(Source data)
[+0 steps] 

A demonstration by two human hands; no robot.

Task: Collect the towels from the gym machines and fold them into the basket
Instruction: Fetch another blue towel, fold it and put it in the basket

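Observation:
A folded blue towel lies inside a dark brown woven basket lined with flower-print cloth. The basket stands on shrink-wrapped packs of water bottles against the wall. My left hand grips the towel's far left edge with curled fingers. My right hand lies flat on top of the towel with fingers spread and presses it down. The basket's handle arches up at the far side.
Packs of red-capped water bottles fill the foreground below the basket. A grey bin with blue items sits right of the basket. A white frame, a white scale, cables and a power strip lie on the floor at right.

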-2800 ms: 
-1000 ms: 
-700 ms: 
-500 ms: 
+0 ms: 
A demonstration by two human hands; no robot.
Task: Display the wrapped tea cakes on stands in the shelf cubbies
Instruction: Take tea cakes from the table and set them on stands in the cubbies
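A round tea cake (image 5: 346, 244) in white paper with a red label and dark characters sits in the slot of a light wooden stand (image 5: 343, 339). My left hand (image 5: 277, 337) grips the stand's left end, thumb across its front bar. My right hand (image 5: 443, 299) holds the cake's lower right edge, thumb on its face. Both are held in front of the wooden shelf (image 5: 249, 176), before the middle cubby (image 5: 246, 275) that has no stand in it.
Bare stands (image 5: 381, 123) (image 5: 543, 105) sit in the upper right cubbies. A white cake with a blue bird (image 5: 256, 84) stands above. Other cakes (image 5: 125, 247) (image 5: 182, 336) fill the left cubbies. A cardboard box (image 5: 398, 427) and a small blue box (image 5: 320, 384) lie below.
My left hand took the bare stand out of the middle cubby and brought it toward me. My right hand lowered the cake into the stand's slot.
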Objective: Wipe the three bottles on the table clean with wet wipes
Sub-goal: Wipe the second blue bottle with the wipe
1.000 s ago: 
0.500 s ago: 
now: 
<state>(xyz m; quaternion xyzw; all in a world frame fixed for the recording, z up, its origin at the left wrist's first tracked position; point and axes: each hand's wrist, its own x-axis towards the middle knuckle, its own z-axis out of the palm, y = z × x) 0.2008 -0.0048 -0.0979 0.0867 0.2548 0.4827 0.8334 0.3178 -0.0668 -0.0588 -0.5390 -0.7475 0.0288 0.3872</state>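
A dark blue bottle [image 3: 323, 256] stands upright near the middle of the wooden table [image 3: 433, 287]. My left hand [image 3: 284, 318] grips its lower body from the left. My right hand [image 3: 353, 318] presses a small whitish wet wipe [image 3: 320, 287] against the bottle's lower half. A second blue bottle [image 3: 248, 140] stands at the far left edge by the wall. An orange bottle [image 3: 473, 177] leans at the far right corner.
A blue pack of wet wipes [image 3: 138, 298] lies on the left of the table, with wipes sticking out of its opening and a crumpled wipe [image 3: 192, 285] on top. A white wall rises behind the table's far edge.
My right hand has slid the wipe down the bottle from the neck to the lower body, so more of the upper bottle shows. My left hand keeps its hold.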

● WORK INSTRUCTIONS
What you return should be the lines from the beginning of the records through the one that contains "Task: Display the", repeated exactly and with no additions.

● ANSWER SPACE
[+0 steps] 

A demonstration by two human hands; no robot.

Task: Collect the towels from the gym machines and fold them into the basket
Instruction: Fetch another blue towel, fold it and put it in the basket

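Observation:
A folded blue towel lies inside a dark brown woven basket lined with flower-print cloth. The basket stands on shrink-wrapped packs of water bottles against the wall. My left hand grips the towel's far left edge with curled fingers. My right hand lies flat on top of the towel with fingers spread and presses it down. The basket's handle arches up at the far side.
Packs of red-capped water bottles fill the foreground below the basket. A grey bin with blue items sits right of the basket. A white frame, a white scale, cables and a power strip lie on the floor at right.
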
-2800 ms: 
-1000 ms: 
-700 ms: 
-500 ms: 
+0 ms: 
A demonstration by two human hands; no robot.
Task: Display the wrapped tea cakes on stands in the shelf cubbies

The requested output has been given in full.